In honour of London Fashion Week – yes it is: I’m a journalist so I know these things (unfortunately) — I thought I’d repeat the fashion advice of Ladies Magazine for June 1775:
The head-dress was ushered in at the beginning of the spring with a Small tuft of feathers which was Soon changed to two or three distinct ones of the largest size placed remarkably flat with a rose of ribbons on the fore part, and a knot Suspending at the back of the head.
The hair low before, yet rising on the forehead nearly perpendicular, in a round small toupee. The sides down to the ears combed smooth, very far back and broad behind. The corners raised but a little above the front, with two, three or four large curls down the sides, the bottom curl in many nearly upright. The bag not so low as the chin, small and smooth at bottom, in general. The robings straight, in many puckered. Stays quite low before, and the bosom much exposed. Breast-knot small ; bouquet large.
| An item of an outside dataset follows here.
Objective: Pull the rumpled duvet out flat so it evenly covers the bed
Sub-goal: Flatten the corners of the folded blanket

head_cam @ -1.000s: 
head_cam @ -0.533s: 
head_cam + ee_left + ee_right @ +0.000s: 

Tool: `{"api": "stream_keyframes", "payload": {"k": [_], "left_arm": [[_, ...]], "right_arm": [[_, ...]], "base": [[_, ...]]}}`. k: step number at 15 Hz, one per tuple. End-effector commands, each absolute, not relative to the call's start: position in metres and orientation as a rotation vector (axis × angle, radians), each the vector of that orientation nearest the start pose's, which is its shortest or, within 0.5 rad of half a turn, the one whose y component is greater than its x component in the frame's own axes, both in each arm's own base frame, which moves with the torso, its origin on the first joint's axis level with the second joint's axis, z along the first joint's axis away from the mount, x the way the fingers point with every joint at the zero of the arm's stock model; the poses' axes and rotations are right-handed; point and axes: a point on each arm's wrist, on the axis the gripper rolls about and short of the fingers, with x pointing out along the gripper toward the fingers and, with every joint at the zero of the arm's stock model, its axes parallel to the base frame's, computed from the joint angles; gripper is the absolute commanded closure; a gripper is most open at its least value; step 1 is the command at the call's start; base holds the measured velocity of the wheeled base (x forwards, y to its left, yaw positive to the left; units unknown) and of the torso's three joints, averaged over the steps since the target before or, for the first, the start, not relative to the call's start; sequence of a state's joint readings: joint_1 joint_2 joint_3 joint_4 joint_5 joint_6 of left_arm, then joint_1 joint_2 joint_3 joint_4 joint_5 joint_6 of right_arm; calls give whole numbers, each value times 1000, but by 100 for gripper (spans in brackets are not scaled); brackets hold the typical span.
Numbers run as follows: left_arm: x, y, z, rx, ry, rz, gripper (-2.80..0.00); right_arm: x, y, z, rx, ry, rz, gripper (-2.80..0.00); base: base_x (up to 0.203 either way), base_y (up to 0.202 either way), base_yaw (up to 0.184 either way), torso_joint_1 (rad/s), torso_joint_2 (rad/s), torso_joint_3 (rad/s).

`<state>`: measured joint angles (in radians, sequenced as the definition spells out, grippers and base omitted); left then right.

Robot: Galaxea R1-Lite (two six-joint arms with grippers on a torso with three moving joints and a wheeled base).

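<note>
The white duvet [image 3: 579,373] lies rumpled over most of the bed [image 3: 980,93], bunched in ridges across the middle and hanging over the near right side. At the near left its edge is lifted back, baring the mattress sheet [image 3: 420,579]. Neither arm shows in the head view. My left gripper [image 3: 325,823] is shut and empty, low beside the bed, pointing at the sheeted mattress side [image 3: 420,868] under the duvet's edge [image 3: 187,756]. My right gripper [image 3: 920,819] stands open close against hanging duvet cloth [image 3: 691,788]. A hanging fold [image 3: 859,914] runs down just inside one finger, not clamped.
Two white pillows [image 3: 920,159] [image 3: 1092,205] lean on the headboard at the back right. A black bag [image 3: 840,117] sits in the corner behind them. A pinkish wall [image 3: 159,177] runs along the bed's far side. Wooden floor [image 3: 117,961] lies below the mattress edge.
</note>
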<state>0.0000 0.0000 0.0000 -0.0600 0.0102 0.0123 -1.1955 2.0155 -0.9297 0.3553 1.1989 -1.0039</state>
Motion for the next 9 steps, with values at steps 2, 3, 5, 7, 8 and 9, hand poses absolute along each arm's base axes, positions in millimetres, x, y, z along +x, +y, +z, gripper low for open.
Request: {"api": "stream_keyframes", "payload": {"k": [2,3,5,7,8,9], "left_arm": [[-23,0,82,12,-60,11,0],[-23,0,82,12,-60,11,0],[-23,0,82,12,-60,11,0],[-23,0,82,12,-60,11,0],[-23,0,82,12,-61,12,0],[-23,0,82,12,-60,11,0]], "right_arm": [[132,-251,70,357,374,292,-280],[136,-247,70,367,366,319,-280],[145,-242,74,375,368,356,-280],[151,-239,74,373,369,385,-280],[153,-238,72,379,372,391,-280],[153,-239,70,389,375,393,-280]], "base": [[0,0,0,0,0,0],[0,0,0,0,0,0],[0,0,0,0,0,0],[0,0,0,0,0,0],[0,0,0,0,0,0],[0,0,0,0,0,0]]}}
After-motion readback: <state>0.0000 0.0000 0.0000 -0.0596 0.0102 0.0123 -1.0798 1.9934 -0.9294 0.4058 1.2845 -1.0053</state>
The round cuff, variously trimmed, in some up the arms, was indiscriminately worn on sacques, or the loose gown, which was thrown carelessly behind, and gathered up the sides, or close to the back of the waist ; in either tied up with ribbons of a different colour.
Hats little worn ; white roses were generally worn in the shoes or slippers.”
(A sacque, the dictionary tells me, is a short, loose-fitting outer garment, something like a shawl I gather.)
This from my newest Ebay antiquarian, English Women in Life and Letters, by M. Phillips and W.S. Tomkinson, OUP, 1927, p. 122. (It is not like the books the press put out now, being profusely illustrated and distinctly frivolous.)